● **Exercise**
In the copy of the lines below, leave out pictures and print everything else exactly.
★ ★ ★ ★ ★
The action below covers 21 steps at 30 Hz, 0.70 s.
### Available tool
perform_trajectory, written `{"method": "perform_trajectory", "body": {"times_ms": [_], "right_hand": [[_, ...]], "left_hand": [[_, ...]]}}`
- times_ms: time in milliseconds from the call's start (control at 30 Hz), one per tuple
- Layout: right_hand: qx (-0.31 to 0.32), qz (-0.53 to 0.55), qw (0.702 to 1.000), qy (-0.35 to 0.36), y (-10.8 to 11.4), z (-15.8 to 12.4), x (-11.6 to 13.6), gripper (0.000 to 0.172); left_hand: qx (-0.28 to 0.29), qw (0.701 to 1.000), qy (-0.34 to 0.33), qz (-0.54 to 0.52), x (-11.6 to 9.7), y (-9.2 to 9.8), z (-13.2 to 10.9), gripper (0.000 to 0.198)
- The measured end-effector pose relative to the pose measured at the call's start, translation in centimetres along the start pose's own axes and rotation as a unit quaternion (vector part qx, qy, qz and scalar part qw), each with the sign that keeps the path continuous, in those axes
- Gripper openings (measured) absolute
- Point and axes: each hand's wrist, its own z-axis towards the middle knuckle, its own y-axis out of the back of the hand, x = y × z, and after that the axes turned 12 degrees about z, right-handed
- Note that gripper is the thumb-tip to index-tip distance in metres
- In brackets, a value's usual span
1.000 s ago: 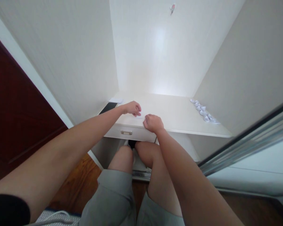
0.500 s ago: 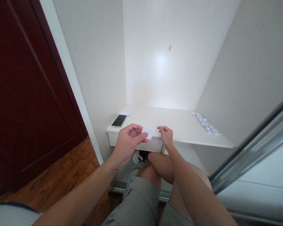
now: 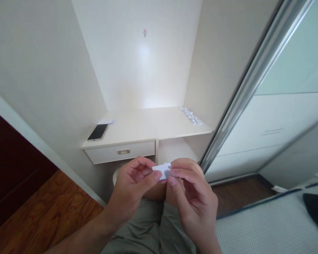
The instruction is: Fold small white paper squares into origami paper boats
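A small white piece of paper (image 3: 161,170) is held up in front of the desk, above my lap. My left hand (image 3: 137,181) pinches its left side, with the thumb on the near face. At the paper's right edge, my right hand (image 3: 192,197) grips with thumb and fingertips. Both hands are closed on the same piece. A row of small folded white papers (image 3: 191,115) lies along the desk's right side. More flat white paper (image 3: 105,121) rests at the desk's left, behind a phone (image 3: 98,132).
The white desk (image 3: 140,123) has a drawer (image 3: 122,151) at its left front and an open shelf beneath its right part. A metal door frame (image 3: 243,84) rises at the right. A light woven bed surface (image 3: 270,222) lies at lower right, with wooden floor (image 3: 53,211) at lower left.
My view has turned right. My right hand has come from the desk edge to the paper and taken hold of it. My left hand still holds the paper, now closer to my lap.
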Motion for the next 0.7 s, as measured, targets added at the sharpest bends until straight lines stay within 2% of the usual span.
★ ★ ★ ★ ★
● **Solution for this exercise**
The action below covers 21 steps at 30 Hz, 0.70 s.
### Available tool
perform_trajectory, written `{"method": "perform_trajectory", "body": {"times_ms": [_], "right_hand": [[_, ...]], "left_hand": [[_, ...]]}}`
- times_ms: time in milliseconds from the call's start (control at 30 Hz), one per tuple
- Layout: right_hand: qx (-0.31 to 0.32), qz (-0.53 to 0.55), qw (0.702 to 1.000), qy (-0.35 to 0.36), y (-10.8 to 11.4), z (-15.8 to 12.4), x (-11.6 to 13.6), gripper (0.000 to 0.172); left_hand: qx (-0.28 to 0.29), qw (0.701 to 1.000), qy (-0.34 to 0.33), qz (-0.54 to 0.52), x (-11.6 to 9.7), y (-9.2 to 9.8), z (-13.2 to 10.9), gripper (0.000 to 0.198)
- The measured end-effector pose relative to the pose measured at the call's start, translation in centimetres along the start pose's own axes and rotation as a unit quaternion (vector part qx, qy, qz and scalar part qw), each with the sign that keeps the path continuous, in those axes
- Gripper openings (measured) absolute
- Point and axes: each hand's wrist, its own z-axis towards the middle knuckle, its own y-axis out of the back of the hand, x = y × z, and after that the axes turned 12 degrees about z, right-handed
- Note that gripper is the thumb-tip to index-tip distance in metres
- In brackets, a value's usual span
1.000 s ago: 
0.500 s ago: 
now: 
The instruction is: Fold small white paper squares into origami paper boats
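A small white piece of paper (image 3: 161,170) is held up in front of the desk, above my lap. My left hand (image 3: 137,181) pinches its left side, with the thumb on the near face. At the paper's right edge, my right hand (image 3: 192,197) grips with thumb and fingertips. Both hands are closed on the same piece. A row of small folded white papers (image 3: 191,115) lies along the desk's right side. More flat white paper (image 3: 105,121) rests at the desk's left, behind a phone (image 3: 98,132).
The white desk (image 3: 140,123) has a drawer (image 3: 122,151) at its left front and an open shelf beneath its right part. A metal door frame (image 3: 243,84) rises at the right. A light woven bed surface (image 3: 270,222) lies at lower right, with wooden floor (image 3: 53,211) at lower left.
My view has turned right. My right hand has come from the desk edge to the paper and taken hold of it. My left hand still holds the paper, now closer to my lap.
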Motion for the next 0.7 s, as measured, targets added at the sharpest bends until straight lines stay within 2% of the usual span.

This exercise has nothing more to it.